Avant son départ pour l'Espagne, les autorités cubaines ont voulu donner à Raúl Rivero un permis de sortie « définitif ». « Finalement, ils l'ont changé en permis de sortie pour deux ans, passés lesquels je ne pourrai pas revenir. »
Le journaliste a attribué sa sortie du pays « à la volonté de dialogue du nouveau gouvernement espagnol et en même temps à la pression médiatique, en particulier en Europe et dans les milieux de gauche ». Il croit également que « le régime cubain a monnayé un assouplissement de la position de l'Union européenne concernant Cuba et un vote favorable à la Commission des droits de l'homme des Nations unies ». Les Etats-Unis ont déjà posé une motion de défiance contre Cuba. « Si l'Union européenne s'abstient de la voter, ce sera une victoire pour le régime cubain ». Raúl Rivero a également souligné que « Fidel Castro donne des gages de bonne conduite avant le prochain Sommet ibéro-américain à Salamanque et qu'il est un inconditionnel du roi Juan Carlos (qu'il souhaite recevoir à Cuba) ».
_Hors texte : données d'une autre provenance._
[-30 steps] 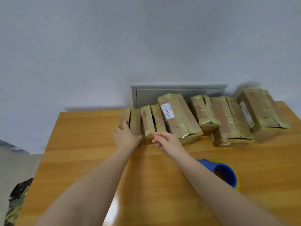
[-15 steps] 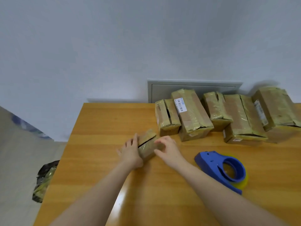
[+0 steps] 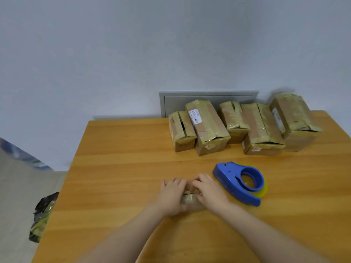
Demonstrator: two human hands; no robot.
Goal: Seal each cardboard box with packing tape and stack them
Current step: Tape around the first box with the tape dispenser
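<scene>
A small cardboard box (image 3: pixel 190 201), wrapped in shiny tape, lies on the wooden table (image 3: pixel 117 186) near its middle. My left hand (image 3: pixel 171 196) grips its left end and my right hand (image 3: pixel 209 191) grips its right end, so most of the box is hidden under them. A blue tape dispenser (image 3: pixel 238 184) with a yellowish roll lies flat just right of my right hand. Several taped cardboard boxes (image 3: pixel 209 126) stand in a row along the table's far edge.
A grey metal panel (image 3: pixel 190 97) sits in the wall behind the row of boxes. A dark crumpled bag (image 3: pixel 42 215) lies on the floor left of the table. The table's left edge runs close to my left arm.
Both hands took the small box from the left end of the far row and pulled it toward me, to the spot beside the tape dispenser. The view tilted down.
</scene>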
Mais sur le fond, Raúl Rivero reste lucide. « Le gouvernement cubain est léniniste, machiste, préparé pour la guerre et non pour la paix », a déclaré le journaliste qui conseille à Reporters sans frontières de « maintenir un ton vigoureux et exigeant car il y a des prisonniers politiques dans une situation humanitaire grave ». Selon lui, le nombre de dissidents emprisonnés s'élèverait à deux cents.
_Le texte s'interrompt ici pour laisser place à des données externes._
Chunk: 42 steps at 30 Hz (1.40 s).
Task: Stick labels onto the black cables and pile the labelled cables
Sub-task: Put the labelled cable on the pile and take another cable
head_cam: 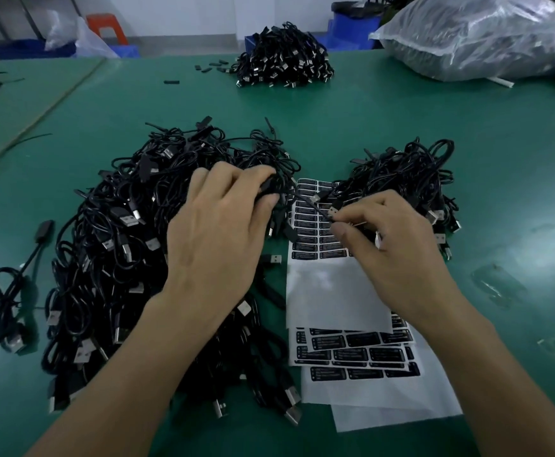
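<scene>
Black cable (pixel 309 204) stretches between left hand (pixel 216 232), gripping its coil, and right hand (pixel 398 255), pinching beside the plug (pixel 333 211). This looks like the labelling step, and next comes square wrapping, then piling.

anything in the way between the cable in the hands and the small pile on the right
Nothing visible. The cable, held by the left hand and right hand over the label sheet, sits right beside the small pile.

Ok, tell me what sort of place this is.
Most likely a factory or packing workshop bench. Heaps of identical black cables lie on a green table, sheets of labels are spread between them, and a big, full plastic bag sits at the far edge.
</scene>
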Each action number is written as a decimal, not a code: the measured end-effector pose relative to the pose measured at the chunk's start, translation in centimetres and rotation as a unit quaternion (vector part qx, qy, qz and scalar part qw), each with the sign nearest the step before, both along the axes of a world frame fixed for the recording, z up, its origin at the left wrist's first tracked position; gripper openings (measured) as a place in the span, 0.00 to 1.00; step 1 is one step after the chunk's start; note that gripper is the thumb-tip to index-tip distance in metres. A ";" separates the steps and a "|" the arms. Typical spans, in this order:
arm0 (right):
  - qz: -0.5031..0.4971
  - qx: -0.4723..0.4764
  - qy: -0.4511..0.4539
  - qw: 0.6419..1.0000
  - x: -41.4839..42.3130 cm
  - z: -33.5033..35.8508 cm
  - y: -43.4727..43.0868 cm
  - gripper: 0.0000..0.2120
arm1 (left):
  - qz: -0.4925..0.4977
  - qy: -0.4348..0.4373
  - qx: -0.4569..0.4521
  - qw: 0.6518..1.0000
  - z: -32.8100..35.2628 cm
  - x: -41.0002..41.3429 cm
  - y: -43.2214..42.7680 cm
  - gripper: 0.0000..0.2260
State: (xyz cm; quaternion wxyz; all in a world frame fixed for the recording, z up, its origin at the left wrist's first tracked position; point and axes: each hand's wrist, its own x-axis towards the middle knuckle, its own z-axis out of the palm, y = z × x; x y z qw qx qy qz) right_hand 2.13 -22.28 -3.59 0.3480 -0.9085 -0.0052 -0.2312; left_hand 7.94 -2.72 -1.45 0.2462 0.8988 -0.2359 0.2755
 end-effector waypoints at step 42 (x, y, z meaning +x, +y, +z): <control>-0.206 0.066 0.165 0.962 -1.4 1.3 -2.5 0.25 | -0.183 0.296 -0.224 0.910 -4.0 -1.4 -3.1 0.12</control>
Soucieux du sort des journalistes détenus, Raúl Rivero a supposé « que les conditions pénitentiaires s'étaient améliorées pour certains d'entre eux ». Il a cité José Luis García Paneque, dont l'état de santé est alarmant, transféré depuis peu dans un hôpital militaire de La Havane. Il a également évoqué les cas de Ricardo González Alfonso, correspondant de Reporters sans frontières, et de Omar Rodriguez Saludes, « qui restent emprisonnés, mais dans des conditions meilleures qui pourraient être le prélude à leur libération ». Optimiste, Raúl Rivero a tablé sur « la libération prochaine de huit dissidents » et a souligné qu'il y aurait « de plus en plus de journalistes à sortir de prison et de Cuba », malgré les difficultés que fait le régime pour accorder des visas de sortie.
Bien décidé à jouir de sa liberté de parole, Raúl Rivero a repris date avec ses interlocuteurs de Reporters sans frontières pour le 11 avril 2005.